Roma, (askanews) - Resta nell'occhio del ciclone la Casa Internazionale delle Donne al centro di un contenzioso con la Giunta Raggi per il debito accumulato negli anni sull'affitto dei locali a via della Lungara. Francesca Koch, presidente del Direttivo della casa, ribadisce che circolano troppe fake news sulla istituzione, sulle sue finalità e sul Direttivo:

"Tra le tante notizie false che circolano c'è quella per cui noi saremmo donne privilegiate che occupano questo posto e se lo godono da sole.

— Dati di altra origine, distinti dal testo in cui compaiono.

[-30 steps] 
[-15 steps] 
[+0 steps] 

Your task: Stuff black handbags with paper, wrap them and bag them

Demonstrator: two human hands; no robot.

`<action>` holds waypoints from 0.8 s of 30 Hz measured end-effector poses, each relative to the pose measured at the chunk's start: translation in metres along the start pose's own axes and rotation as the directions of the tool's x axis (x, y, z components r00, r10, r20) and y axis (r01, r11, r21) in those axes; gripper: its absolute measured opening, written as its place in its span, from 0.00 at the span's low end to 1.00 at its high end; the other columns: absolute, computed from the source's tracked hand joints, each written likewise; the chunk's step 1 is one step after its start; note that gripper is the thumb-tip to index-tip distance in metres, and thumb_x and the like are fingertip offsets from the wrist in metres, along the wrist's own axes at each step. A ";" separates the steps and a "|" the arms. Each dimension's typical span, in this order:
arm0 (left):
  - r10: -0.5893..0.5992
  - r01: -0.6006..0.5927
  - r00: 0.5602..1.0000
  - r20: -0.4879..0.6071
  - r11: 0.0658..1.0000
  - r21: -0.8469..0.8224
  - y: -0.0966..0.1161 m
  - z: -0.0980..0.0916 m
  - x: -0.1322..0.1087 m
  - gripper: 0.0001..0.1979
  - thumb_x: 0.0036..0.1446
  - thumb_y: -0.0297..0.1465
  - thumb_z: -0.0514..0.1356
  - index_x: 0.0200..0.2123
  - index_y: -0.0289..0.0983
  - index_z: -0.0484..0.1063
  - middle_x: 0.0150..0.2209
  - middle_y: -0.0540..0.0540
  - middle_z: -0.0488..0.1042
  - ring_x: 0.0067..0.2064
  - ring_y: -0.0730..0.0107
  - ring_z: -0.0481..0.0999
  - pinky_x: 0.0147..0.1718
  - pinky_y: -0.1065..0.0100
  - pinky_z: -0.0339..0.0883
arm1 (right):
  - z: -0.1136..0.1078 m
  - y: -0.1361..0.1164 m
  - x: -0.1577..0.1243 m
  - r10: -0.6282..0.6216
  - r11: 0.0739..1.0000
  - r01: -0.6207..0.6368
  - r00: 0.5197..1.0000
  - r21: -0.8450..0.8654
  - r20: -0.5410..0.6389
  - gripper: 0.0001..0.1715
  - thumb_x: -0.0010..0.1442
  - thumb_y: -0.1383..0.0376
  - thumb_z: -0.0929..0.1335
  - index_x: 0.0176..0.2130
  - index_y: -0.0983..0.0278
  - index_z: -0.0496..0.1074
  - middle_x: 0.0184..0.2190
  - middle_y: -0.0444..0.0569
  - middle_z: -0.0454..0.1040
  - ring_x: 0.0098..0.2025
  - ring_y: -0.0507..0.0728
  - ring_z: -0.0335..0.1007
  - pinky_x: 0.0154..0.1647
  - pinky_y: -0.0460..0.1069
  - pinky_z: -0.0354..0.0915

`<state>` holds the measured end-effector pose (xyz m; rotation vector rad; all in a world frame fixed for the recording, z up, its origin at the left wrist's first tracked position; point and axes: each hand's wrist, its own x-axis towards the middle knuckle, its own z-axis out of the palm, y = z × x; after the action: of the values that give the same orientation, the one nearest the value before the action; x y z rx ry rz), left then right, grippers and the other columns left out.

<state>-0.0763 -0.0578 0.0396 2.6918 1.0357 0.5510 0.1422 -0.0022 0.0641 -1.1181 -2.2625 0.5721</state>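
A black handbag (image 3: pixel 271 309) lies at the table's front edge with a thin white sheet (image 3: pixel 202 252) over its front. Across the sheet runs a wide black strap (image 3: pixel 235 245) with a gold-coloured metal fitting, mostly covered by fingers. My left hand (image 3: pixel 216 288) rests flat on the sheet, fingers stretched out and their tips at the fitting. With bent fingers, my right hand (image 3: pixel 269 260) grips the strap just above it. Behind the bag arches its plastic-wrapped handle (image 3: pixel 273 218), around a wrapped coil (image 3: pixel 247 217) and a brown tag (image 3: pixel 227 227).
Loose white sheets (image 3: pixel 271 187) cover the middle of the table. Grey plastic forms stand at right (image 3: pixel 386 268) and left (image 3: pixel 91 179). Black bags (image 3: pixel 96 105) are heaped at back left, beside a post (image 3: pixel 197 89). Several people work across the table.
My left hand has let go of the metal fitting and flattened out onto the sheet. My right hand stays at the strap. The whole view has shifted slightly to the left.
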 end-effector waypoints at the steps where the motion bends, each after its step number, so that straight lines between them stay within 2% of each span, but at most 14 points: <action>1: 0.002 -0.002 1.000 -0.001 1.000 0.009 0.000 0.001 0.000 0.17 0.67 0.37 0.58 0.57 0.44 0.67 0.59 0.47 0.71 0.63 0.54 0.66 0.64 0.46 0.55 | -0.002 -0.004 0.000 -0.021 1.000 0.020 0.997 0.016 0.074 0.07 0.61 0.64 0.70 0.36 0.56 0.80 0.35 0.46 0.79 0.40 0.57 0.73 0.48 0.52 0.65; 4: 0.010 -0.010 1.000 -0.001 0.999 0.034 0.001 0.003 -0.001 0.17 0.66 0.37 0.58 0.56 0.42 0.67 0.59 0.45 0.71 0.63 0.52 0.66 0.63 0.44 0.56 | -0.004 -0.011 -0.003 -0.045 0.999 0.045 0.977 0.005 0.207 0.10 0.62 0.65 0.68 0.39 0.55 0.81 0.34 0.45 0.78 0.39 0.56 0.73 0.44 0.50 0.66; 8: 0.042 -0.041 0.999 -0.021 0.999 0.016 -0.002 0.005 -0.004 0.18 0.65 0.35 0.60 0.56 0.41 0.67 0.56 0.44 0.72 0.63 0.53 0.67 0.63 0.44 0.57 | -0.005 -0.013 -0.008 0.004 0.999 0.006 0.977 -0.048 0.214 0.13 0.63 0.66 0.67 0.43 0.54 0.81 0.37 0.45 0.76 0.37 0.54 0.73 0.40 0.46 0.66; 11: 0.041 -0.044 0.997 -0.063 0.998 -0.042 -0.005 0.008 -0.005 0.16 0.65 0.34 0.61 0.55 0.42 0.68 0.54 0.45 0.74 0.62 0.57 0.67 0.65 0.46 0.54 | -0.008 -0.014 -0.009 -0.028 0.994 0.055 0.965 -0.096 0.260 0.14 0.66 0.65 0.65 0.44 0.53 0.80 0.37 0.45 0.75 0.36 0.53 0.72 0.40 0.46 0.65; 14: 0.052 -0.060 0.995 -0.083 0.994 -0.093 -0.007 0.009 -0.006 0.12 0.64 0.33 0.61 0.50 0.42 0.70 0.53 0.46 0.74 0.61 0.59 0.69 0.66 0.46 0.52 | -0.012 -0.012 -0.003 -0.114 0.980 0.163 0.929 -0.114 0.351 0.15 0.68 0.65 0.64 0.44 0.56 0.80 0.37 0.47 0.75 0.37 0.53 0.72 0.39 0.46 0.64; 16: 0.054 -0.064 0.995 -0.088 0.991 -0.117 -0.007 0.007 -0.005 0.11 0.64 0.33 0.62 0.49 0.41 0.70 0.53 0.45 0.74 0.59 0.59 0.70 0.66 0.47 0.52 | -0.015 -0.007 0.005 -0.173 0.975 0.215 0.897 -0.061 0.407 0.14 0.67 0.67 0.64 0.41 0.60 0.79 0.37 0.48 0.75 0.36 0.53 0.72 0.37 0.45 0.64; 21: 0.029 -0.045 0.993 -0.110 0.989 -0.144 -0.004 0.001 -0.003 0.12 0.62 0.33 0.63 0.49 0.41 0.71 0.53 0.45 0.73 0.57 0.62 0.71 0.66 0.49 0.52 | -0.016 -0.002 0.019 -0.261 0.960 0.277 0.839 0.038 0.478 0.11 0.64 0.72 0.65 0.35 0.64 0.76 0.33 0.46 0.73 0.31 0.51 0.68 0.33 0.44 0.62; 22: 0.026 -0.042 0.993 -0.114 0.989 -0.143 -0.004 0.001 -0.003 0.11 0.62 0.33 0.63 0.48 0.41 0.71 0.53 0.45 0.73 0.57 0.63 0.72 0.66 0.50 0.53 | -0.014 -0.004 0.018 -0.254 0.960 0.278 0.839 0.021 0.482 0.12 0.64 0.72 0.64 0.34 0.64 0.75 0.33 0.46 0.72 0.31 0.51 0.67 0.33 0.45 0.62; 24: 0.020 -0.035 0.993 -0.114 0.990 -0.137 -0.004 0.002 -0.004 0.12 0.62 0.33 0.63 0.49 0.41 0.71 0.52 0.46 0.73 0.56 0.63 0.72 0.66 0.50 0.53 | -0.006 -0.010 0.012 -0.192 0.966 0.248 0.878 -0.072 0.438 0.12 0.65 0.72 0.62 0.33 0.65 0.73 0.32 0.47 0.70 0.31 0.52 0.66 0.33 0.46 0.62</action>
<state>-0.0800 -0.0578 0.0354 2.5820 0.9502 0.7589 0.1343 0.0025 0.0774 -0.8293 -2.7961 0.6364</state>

Questa narrazione nega la realtà stessa della casa che è affollata di donne a tutte le ore, che ha avuto circa 30mila presenze l'anno; ed è negata anche dalla testimonianza di tante donne che riconoscono di aver trovato nella Casa un punto di accoglienza, di ascolto e anche soluzione dei problemi. Siamo un centro culturale, la nostra biblioteca è frequentata da moltissime studenti e neghiamo totalmente il fatto che ci arricchiamo sulle spese della cittadinanza come è stato detto dall'assessore; direi che sarebbe più facile dire che è la cittadinanza che usufruisce di servizi sulle nostre spalle. Noi viviamo di volontariato, nessuna di noi percepisce una lira per il lavoro che facciamo, e quindi rifiutiamo questa rappresentazione come rifiutiamo l'alternativa che ci viene proposta di lavorare piuttosto 'per le periferie'. Le periferie vengono alla Casa e la Casa sta nelle periferie; le periferie hanno i loro soggetti che lavorano sul territorio. Questa forzatura simbolica è pretestuosa, come è pretestuoso volerci contrapporre ad altri soggetti che si occupano di bambini autistici, di sla, con cui non siamo assolutamente in concorrenza ma non si vede che c'entri questo paragone".